Segment Start: DATA SEGMENT
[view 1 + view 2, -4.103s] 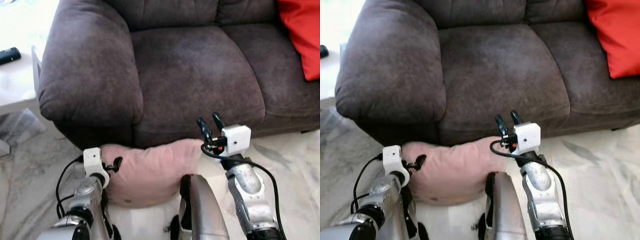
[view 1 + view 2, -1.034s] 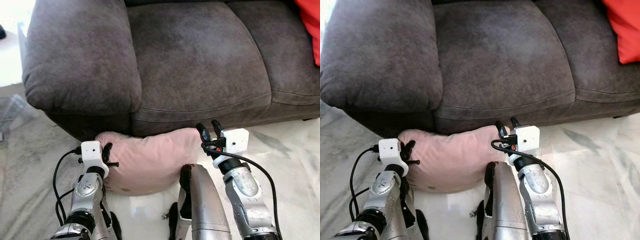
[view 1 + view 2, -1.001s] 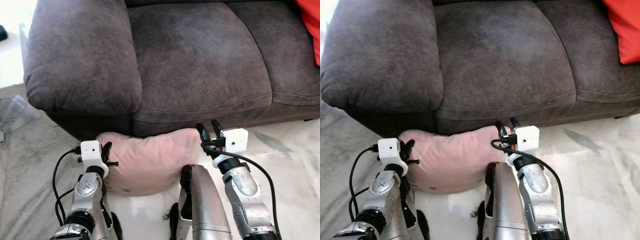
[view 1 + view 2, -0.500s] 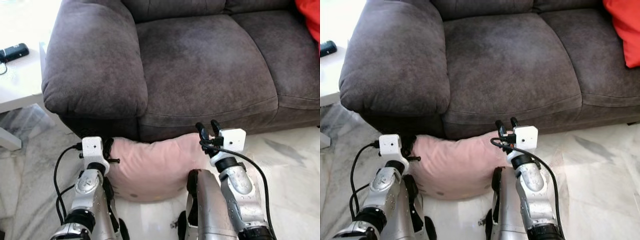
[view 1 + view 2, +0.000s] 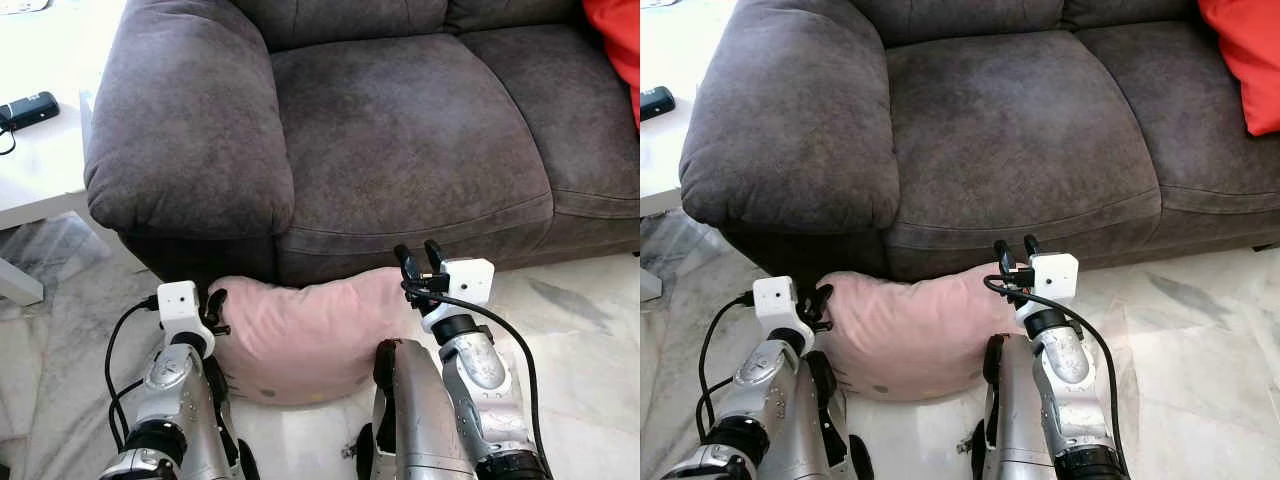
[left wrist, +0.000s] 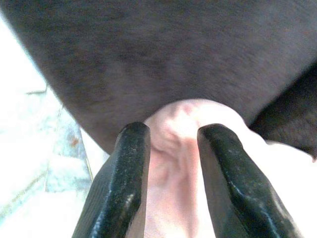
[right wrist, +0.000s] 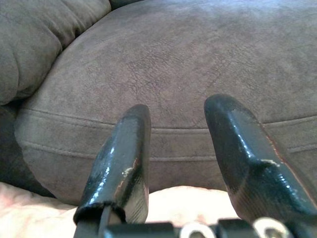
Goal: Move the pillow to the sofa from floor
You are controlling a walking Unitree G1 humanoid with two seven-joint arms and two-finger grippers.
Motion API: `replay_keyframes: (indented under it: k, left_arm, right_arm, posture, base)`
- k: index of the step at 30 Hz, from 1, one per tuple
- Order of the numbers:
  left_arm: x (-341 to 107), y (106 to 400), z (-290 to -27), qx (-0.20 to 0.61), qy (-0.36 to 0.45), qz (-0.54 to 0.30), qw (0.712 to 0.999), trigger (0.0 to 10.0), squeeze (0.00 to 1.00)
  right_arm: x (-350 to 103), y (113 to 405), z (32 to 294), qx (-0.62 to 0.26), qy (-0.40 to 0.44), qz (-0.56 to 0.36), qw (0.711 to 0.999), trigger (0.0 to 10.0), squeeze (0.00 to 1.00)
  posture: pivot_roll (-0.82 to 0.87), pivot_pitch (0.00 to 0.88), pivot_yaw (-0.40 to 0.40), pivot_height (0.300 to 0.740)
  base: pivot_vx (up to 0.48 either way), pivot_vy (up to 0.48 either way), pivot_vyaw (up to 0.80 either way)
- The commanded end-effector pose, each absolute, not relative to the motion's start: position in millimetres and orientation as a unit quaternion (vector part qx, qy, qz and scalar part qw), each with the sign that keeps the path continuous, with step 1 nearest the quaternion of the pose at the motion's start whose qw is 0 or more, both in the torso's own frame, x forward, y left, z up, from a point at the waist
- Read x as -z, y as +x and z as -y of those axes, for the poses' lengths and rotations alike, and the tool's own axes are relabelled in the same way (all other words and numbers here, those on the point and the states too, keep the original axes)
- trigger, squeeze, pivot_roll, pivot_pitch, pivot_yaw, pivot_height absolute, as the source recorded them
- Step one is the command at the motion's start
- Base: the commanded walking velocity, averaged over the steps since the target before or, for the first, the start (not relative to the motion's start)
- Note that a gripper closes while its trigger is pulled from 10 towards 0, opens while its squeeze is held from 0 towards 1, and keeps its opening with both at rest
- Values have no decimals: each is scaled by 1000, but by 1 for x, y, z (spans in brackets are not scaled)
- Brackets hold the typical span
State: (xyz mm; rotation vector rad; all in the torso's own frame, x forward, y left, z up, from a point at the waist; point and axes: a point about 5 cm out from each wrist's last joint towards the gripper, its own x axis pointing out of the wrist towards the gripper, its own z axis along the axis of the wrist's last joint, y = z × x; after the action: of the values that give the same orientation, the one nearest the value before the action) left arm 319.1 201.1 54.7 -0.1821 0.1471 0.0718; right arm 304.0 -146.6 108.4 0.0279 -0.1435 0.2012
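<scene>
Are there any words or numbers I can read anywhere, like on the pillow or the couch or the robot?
No readable text anywhere.
Pink pillow: a few small dark spots, no letters.
Grey sofa: plain fabric.
White box on the right end effector: a small mark, too small to read.
Black device on the white table: too small to tell.

My tools flank the pillow (image 5: 305, 335), wedged against the sofa (image 5: 400, 140) front; wide bare seat above, red cushion (image 5: 1245, 60) far right.
</scene>
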Motion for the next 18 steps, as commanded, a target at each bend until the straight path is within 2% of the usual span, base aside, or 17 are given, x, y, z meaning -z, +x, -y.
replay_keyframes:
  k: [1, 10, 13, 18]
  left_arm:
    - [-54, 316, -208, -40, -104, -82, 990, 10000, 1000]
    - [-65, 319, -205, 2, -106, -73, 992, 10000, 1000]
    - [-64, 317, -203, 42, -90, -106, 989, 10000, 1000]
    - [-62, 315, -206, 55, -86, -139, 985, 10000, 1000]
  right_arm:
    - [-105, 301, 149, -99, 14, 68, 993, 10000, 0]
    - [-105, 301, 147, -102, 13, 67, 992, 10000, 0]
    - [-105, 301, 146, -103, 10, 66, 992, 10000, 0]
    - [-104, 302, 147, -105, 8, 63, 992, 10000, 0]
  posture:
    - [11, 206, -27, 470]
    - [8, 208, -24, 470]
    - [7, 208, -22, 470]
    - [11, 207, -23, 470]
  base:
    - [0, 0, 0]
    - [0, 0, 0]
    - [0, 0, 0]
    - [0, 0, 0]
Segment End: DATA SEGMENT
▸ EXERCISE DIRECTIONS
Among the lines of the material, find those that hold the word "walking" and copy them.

▸ FINISHED EXERCISE
You are controlling a walking Unitree G1 humanoid with two seven-joint arms and two-finger grippers.
- Base: the commanded walking velocity, averaged over the steps since the target before or, for the first, the start (not relative to the motion's start)

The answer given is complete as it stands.